===== SOURCE DATA =====

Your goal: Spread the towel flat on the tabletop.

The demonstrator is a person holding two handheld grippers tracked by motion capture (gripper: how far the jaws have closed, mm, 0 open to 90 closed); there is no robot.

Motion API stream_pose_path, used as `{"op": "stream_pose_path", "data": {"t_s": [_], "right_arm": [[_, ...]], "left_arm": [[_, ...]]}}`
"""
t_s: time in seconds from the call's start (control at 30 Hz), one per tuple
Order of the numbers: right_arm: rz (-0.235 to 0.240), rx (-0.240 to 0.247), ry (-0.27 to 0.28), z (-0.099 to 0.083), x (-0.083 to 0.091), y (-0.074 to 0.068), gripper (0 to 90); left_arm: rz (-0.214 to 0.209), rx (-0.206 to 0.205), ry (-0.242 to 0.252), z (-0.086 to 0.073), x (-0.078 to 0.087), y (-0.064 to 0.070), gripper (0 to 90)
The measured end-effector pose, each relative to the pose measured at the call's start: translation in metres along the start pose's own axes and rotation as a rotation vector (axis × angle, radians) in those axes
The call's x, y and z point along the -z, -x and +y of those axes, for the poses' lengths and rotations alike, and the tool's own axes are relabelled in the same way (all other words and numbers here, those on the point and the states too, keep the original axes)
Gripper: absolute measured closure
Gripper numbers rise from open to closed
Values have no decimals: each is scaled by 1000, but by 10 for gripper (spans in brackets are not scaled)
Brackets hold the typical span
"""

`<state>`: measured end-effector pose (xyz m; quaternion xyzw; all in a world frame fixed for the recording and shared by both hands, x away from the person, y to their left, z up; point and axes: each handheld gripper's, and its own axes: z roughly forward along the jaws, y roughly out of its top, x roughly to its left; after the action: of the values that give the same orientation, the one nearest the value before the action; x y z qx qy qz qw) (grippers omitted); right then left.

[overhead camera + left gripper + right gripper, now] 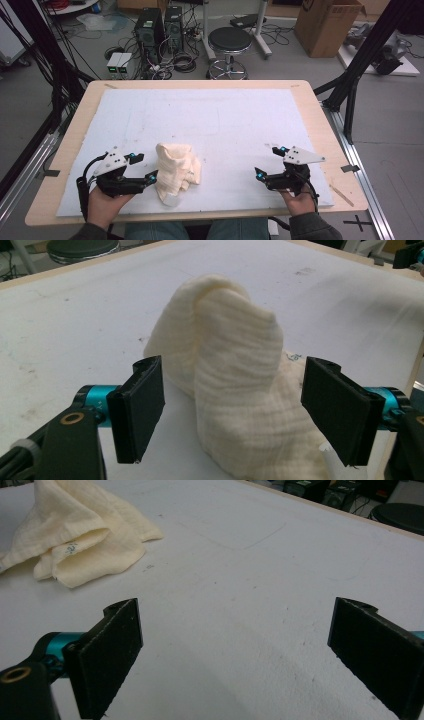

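Observation:
A crumpled cream cloth (176, 171) lies heaped on the white mat (210, 120), near the front and left of centre. My left gripper (143, 167) stands open right beside it, its jaws on either side of the cloth's left edge. Seen from the left gripper view, the cloth (235, 385) rises in a folded hump between the two black pads (140, 405). My right gripper (267, 161) is open over bare mat at the front right, well apart from the cloth (75, 535), with nothing between its pads (107, 655).
The mat covers a wooden table (320, 125). Beyond the table's far edge are a black stool (229, 42), computer towers (157, 30), cables and a cardboard box (327, 22) on the floor. Black frame legs (357, 70) stand at the right.

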<state>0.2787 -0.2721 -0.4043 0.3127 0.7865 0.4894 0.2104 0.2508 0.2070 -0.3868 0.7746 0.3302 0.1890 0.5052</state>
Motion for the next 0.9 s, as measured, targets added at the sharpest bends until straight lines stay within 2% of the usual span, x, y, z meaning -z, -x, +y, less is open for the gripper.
{"op": "stream_pose_path", "data": {"t_s": [0.2, 0.27, 0.37, 0.43, 0.6, 0.73, 0.77, 0.8, 0.83, 0.87, 0.9], "right_arm": [[0, 3, 3, 1, 0, 0, 66], [-1, 9, 7, 1, 0, 0, 66], [2, 9, 10, 2, 0, 0, 65], [3, 11, 9, 2, 0, -1, 65], [7, 9, 12, 2, 0, 0, 66], [9, 9, 19, 2, 1, 1, 66], [9, 9, 19, 2, 1, 1, 66], [9, 10, 22, 2, 1, 1, 66], [11, 8, 20, 2, 1, 1, 66], [13, 9, 18, 2, 1, 1, 66], [13, 9, 18, 2, 1, 1, 66]], "left_arm": [[2, 6, -2, 7, -7, 0, 259], [13, -6, -6, 14, -14, 0, 263], [3, -5, -12, 17, -21, 0, 268], [6, 0, -28, 20, -30, 0, 271], [14, -23, -72, 23, -51, 0, 320], [-5, -48, -140, 23, -71, 0, 377], [-5, -48, -140, 23, -71, 0, 385], [-15, -45, -166, 23, -79, 0, 404], [-15, -45, -166, 23, -79, 0, 422], [-28, -52, -201, 22, -87, 0, 430], [-28, -52, -201, 22, -87, 0, 434]]}}
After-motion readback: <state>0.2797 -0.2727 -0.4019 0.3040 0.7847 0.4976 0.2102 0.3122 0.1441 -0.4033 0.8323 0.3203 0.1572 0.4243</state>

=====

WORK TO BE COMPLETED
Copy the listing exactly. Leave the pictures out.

RESPONSE TO THE EXERCISE
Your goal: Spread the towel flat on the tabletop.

The demonstrator is a person holding two handheld grippers tracked by motion capture (gripper: how far the jaws have closed, mm, 0 open to 90 closed); there is no robot.

Motion API stream_pose_path, used as `{"op": "stream_pose_path", "data": {"t_s": [_], "right_arm": [[_, ...]], "left_arm": [[_, ...]]}}`
"""
t_s: time in seconds from the call's start (control at 30 Hz), one per tuple
Order of the numbers: right_arm: rz (-0.235 to 0.240), rx (-0.240 to 0.247), ry (-0.27 to 0.28), z (-0.099 to 0.083), x (-0.083 to 0.091), y (-0.074 to 0.068), gripper (0 to 90); left_arm: rz (-0.214 to 0.209), rx (-0.206 to 0.205), ry (-0.242 to 0.252), z (-0.086 to 0.073), x (-0.078 to 0.087), y (-0.064 to 0.070), gripper (0 to 90)
The measured end-effector pose, each relative to the pose measured at the call's start: translation in metres along the start pose's own axes and rotation as a rotation vector (axis × angle, radians) in those axes
The call's x, y and z point along the -z, -x and +y of those axes, for the poses' lengths and rotations alike, and the tool's own axes are relabelled in the same way (all other words and numbers here, those on the point and the states too, keep the original axes)
Gripper: absolute measured closure
Gripper numbers rise from open to closed
Values have no decimals: each is scaled by 1000, but by 10 for gripper (spans in brackets are not scaled)
Brackets hold the typical span
"""

`<state>`: measured end-effector pose (xyz m; quaternion xyzw; all in a world frame fixed for the recording and shared by both hands, x away from the person, y to their left, z up; point and axes: each handheld gripper's, and its own axes: z roughly forward along the jaws, y roughly out of its top, x roughly to its left; after the action: of the values that give the same orientation, the one nearest the value before the action; x y z qx qy qz qw) (grippers omitted); right then left.

[overhead camera + left gripper + right gripper, now] 

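Observation:
A crumpled cream cloth (176, 171) lies heaped on the white mat (210, 120), near the front and left of centre. My left gripper (143, 167) stands open right beside it, its jaws on either side of the cloth's left edge. Seen from the left gripper view, the cloth (235, 385) rises in a folded hump between the two black pads (140, 405). My right gripper (267, 161) is open over bare mat at the front right, well apart from the cloth (75, 535), with nothing between its pads (107, 655).
The mat covers a wooden table (320, 125). Beyond the table's far edge are a black stool (229, 42), computer towers (157, 30), cables and a cardboard box (327, 22) on the floor. Black frame legs (357, 70) stand at the right.
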
<state>0.2787 -0.2721 -0.4043 0.3127 0.7865 0.4894 0.2104 0.2508 0.2070 -0.3868 0.7746 0.3302 0.1890 0.5052</state>
Motion for the next 0.9 s, as measured, targets added at the sharpest bends until straight lines stay within 2% of the usual span, x, y, z meaning -z, -x, +y, less is open for the gripper.
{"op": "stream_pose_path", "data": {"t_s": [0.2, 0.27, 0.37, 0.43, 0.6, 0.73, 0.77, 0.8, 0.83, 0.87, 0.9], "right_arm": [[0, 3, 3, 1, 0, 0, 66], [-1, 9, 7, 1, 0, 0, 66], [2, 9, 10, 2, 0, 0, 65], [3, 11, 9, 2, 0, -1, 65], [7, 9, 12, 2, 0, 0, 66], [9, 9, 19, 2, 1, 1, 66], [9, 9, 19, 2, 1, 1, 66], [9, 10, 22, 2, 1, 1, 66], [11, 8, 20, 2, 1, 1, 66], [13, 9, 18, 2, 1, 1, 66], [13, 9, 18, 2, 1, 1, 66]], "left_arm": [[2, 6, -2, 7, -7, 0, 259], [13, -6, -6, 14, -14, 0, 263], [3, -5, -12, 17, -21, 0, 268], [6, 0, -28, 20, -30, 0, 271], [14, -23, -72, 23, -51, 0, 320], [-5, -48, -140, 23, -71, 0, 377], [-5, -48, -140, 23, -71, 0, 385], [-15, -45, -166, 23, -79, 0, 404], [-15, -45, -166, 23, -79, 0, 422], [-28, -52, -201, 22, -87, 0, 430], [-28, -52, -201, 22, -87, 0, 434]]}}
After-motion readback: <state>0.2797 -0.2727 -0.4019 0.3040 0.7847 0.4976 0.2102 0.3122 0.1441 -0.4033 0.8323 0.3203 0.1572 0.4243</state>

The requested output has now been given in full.